**What the task requires**
All of the data must be printed exactly; please include every line.

**Input data**

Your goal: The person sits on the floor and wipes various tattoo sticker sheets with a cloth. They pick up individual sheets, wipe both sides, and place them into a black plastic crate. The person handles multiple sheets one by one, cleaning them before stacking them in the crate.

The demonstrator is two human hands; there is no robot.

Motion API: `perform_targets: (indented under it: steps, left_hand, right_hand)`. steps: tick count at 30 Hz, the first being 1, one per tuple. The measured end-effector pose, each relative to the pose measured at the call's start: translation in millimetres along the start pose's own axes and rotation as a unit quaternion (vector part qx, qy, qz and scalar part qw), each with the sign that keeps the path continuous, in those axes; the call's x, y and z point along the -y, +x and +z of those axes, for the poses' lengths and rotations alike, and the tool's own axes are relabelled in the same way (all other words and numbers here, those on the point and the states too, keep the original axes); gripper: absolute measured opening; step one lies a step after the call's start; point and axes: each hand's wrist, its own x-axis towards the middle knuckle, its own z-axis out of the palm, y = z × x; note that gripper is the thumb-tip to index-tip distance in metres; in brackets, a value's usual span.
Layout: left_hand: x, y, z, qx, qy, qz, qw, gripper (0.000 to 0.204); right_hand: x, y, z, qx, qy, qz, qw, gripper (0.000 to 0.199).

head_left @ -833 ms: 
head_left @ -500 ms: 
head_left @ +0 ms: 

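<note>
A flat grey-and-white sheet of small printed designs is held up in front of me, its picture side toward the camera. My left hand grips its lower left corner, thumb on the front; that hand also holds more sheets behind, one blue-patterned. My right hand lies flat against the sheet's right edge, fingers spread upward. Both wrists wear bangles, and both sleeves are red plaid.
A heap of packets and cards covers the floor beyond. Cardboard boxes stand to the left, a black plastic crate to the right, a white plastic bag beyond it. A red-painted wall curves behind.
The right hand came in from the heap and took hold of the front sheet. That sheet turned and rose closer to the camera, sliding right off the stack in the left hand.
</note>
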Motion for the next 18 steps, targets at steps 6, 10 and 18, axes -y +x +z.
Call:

**Response area**
Your goal: The person sits on the floor and wipes various tattoo sticker sheets with a cloth. They pick up individual sheets, wipe both sides, and place them into a black plastic crate. The person handles multiple sheets one by one, cleaning them before stacking them in the crate.

The demonstrator is two human hands; there is no robot.

Motion API: `perform_targets: (indented under it: steps, left_hand, right_hand)`. steps: tick count at 30 Hz, the first being 1, one per tuple. The measured end-effector pose, each relative to the pose measured at the call's start: translation in millimetres along the start pose's own axes and rotation as a unit quaternion (vector part qx, qy, qz and scalar part qw), each with the sign that keeps the path continuous, in those axes; the call's x, y and z point along the -y, +x and +z of those axes, for the poses' lengths and rotations alike, and the tool's own axes are relabelled in the same way (all other words and numbers here, those on the point and the states too, keep the original axes); gripper: absolute measured opening; step one lies a step after the call's start; point and axes: each hand's wrist, its own x-axis towards the middle knuckle, its own z-axis out of the palm, y = z × x; note that gripper is the thumb-tip to index-tip distance in metres; in brackets, a value's usual span.
Layout: left_hand: x, y, z, qx, qy, qz, qw, gripper (0.000 to 0.204); right_hand: x, y, z, qx, qy, qz, qw, gripper (0.000 to 0.199).

head_left @ -833 ms: 
head_left @ -500 ms: 
head_left @ +0 ms: 

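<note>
A flat grey-and-white sheet of small printed designs is held up in front of me, its picture side toward the camera. My left hand grips its lower left corner, thumb on the front; that hand also holds more sheets behind, one blue-patterned. My right hand lies flat against the sheet's right edge, fingers spread upward. Both wrists wear bangles, and both sleeves are red plaid.
A heap of packets and cards covers the floor beyond. Cardboard boxes stand to the left, a black plastic crate to the right, a white plastic bag beyond it. A red-painted wall curves behind.
The right hand came in from the heap and took hold of the front sheet. That sheet turned and rose closer to the camera, sliding right off the stack in the left hand.
</note>
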Motion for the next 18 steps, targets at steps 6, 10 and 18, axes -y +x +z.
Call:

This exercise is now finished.